How many adolescents and young adults have been diagnosed with CTE?
The answer to that is it is unknown. In order to get the answer to that question, all athletes that are in that age group who died would have to have their brains biopsied. At this time, the incidence is unknown.
Does CTE cause suicide?
Between 2011 and 2013, suicide was a cause of death in six football players diagnosed with CTE. Despite implications that CTE may be a risk factor for suicide, there are currently no published studies discussing CTE as the causation of suicide. This is a difficult question to answer because the cause of suicide is often multi-factorial and may be too intertwined to be distilled to a single specific cause.
Are contact and collision sports a major risk factor for severe brain injury or death?
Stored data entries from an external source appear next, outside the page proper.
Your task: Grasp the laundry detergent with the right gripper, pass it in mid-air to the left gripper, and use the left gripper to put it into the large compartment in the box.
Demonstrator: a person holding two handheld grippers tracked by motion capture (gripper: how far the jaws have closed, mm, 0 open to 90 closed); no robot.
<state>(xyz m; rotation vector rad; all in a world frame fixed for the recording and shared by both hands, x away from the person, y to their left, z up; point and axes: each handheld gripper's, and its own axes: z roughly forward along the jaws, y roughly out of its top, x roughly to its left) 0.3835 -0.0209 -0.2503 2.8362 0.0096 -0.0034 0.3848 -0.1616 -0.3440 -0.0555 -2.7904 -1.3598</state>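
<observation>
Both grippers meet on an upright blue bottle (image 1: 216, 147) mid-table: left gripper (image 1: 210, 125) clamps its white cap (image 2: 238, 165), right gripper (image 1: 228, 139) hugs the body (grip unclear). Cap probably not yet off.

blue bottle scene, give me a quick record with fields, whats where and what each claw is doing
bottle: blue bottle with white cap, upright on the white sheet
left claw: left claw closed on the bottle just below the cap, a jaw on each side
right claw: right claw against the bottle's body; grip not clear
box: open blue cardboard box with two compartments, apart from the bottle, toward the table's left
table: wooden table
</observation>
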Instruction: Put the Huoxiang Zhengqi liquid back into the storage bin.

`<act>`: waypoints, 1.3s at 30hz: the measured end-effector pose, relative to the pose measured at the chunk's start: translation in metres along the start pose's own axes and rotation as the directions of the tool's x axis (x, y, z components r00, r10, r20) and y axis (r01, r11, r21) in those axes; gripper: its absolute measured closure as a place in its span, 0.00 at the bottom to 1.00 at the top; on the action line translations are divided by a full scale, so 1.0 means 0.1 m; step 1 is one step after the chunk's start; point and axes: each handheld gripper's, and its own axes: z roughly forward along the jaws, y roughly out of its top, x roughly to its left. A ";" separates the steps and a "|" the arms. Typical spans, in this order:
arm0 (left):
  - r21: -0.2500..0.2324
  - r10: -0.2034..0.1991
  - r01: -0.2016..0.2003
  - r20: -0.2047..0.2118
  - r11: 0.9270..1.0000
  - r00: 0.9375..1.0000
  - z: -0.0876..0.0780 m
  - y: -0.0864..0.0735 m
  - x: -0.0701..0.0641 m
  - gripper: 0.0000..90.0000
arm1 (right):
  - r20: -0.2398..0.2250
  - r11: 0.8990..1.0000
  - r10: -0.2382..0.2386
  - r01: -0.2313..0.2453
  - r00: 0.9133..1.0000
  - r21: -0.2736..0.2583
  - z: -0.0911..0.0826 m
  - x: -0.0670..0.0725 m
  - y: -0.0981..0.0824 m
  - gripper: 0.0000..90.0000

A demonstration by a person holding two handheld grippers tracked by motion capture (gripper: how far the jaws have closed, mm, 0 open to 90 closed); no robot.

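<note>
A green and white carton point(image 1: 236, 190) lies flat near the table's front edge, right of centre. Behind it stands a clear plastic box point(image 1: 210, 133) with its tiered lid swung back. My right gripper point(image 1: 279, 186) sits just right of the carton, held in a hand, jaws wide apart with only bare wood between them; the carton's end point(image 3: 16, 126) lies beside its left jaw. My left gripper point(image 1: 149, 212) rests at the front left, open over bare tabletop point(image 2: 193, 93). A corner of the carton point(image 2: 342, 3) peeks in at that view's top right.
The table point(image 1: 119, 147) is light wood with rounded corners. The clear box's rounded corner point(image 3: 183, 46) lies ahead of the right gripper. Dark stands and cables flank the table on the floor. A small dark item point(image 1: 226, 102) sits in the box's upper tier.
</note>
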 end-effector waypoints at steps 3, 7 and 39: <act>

Football fatalities average 12.2 per year with 3.1 being related to brain injuries with a slightly higher risk in collegiate versus high school athletes. At this point, there is evidence to indicate that in the adolescent population, there are greater risk for a disabling brain injury or death from riding a bicycle, walking on the street, or being in an automobile accident.
Summary and Conclusions
Chronic traumatic encephalopathy is described as a progressive neurodegenerative process associated with one or multiple blows to the head characterized by changes in mood, cognition, and behavioral functioning. CTE symptoms are said to develop anywhere between 8 to 20 years after retirement from a collision sport. There have been fewer than seven documented causes of CTE in American high school football players. The current evidence indicates there is no definite relationship between CTE and suicide. The authors of the study noted that future well controlled longitudinal studies will provide more definitive answers to these questions.